Ca m’a cueilli comme une gifle. Je suis restée muette. Il a insisté : « tu n’as pas à porter ça toute seule sur tes épaules. » Une fureur soudaine, mêlée d’indignation, m’a empourpré les joues, et je me suis contractée toute entière pour ne pas réagir. A toute allure, les yeux fixés sur le piano, je me répétais que c’était un sale con qui ne savait rien, et de quoi est-ce qu’il se mêlait, et qu’est-ce qu’il s’imaginait ? Il a ajouté : « tu sais, je ne dirai rien. Mais toi, si tu veux parler, tu n’as qu’à le faire sans me regarder. » J’ai répondu sèchement que je ne comprenais pas. « Reprends mesure 24 » a-t-il dit. « Et tiens ton tempo. »

Comment est-ce qu’il a su, je l’ignore. J’imagine que ça devait se voir. A la maison, mon père laissait sans doute échapper des gestes équivoques. Il n’a jamais dû considérer Chahid comme un danger. Quant à moi… Depuis longtemps je ne faisais plus la différence entre les gestes normaux d’un père envers sa fille, et ces marques de possession qu’il affichait en public. Cette façon de me toucher, de caresser mon visage tout en me bloquant contre lui, et ses mains qui se glissaient partout sans gêne, sans retenue. En plus de croiser la route de Chahid, j’ai eu cette chance que mon père soit un monstre de vanité, persuadé que sa stature suffirait à le protéger. Avec le recul, je suis certaine que d’autres ont eu des soupçons : la famille, des amis. Mais il s’en fichait. Peut-être que ça lui plaisait ; tout ce monde-là sous son empire.

Pendant trois mois je suis restée de marbre. J’ai failli demander à ma mère de licencier Chahid, et je l’aurais fait s’il avait repris ses allusions ; mais il n’a plus rien dit. Moi, intérieurement, je devenais folle. Je réfléchissais tout le temps, le jour et la nuit, cherchant une façon de tout raconter. Je m’imaginais en train de lui expliquer ce qui se passait, mais toujours abstraitement ; dès qu’il fallait penser aux mots précis, aux phrases à dire, je perdais la tête, tout devenait confus. Et puis au bout de trois mois, lessivée, j’ai arrêté de jouer et j’ai réussi à prononcer ces deux mots de cataclysme : « mon père… » Sans le regarder. J’ai cru que le silence allait me tuer. Mais en comprenant que je n’irais pas plus loin, Chahid m’a encouragée très doucement : « si tu ne peux pas me le dire, essaie de le dire au piano. »

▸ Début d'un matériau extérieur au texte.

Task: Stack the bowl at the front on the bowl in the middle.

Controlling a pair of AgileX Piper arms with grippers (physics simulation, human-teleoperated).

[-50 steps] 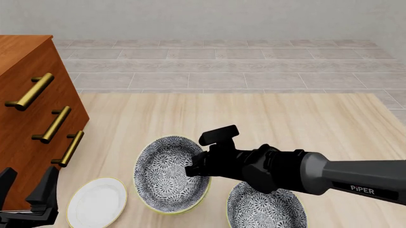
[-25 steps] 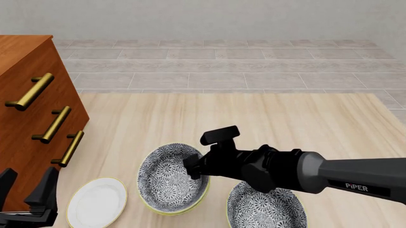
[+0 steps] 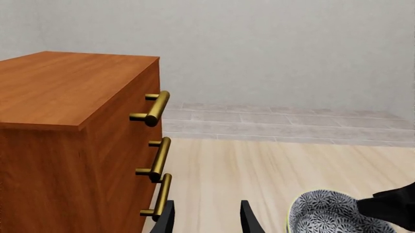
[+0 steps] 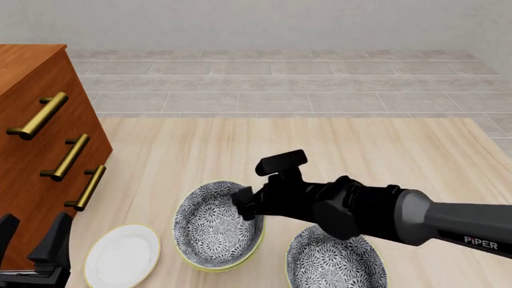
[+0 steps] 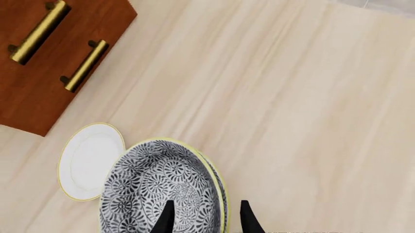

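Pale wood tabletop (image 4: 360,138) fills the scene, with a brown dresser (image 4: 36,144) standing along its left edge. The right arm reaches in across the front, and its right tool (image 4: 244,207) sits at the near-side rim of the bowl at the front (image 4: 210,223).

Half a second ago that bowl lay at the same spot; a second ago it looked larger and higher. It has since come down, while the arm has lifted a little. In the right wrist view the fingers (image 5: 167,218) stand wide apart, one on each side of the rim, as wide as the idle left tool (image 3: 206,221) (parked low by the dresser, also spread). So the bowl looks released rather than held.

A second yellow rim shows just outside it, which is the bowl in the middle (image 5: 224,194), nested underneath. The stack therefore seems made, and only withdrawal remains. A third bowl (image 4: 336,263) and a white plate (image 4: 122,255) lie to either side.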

Je n’ai pas bien compris ce que ça signifiait mais, toute fébrile, j’ai ouvert l’une de mes partitions préférées. C’était une variation de César Franck. J’ai essayé de la jouer mais je tremblais trop. Je m’y suis reprise à trois, quatre fois, et d’un coup j’ai attrapé le train en marche. Il y a un accord de fa dièse au début : je l’ai plaqué brutalement, avec méchanceté, et je l’ai laissé sonner dans la pièce jusqu’à ce qu’il s’efface, pour entendre jusqu’au bout sa grande voix de juge et de protecteur ; et alors je me suis mise à parler au piano. J’ai raconté ce qui se taisait en moi depuis des années, et c’était limpide. Je comprenais tout, j’avais soudain une langue pour dire ce que j’ignorais vouloir dire ; je devenais un peu plus lucide, un peu plus désespérée à chaque instant, ça sortait de moi à gros bouillons, et le piano rugissait cette souffrance dans la maison. A la fin, je me suis tournée vers Chahid, terrifiée, et j’ai fondu en larmes. « Ne le répète pas ! Ne dis rien à personne ! »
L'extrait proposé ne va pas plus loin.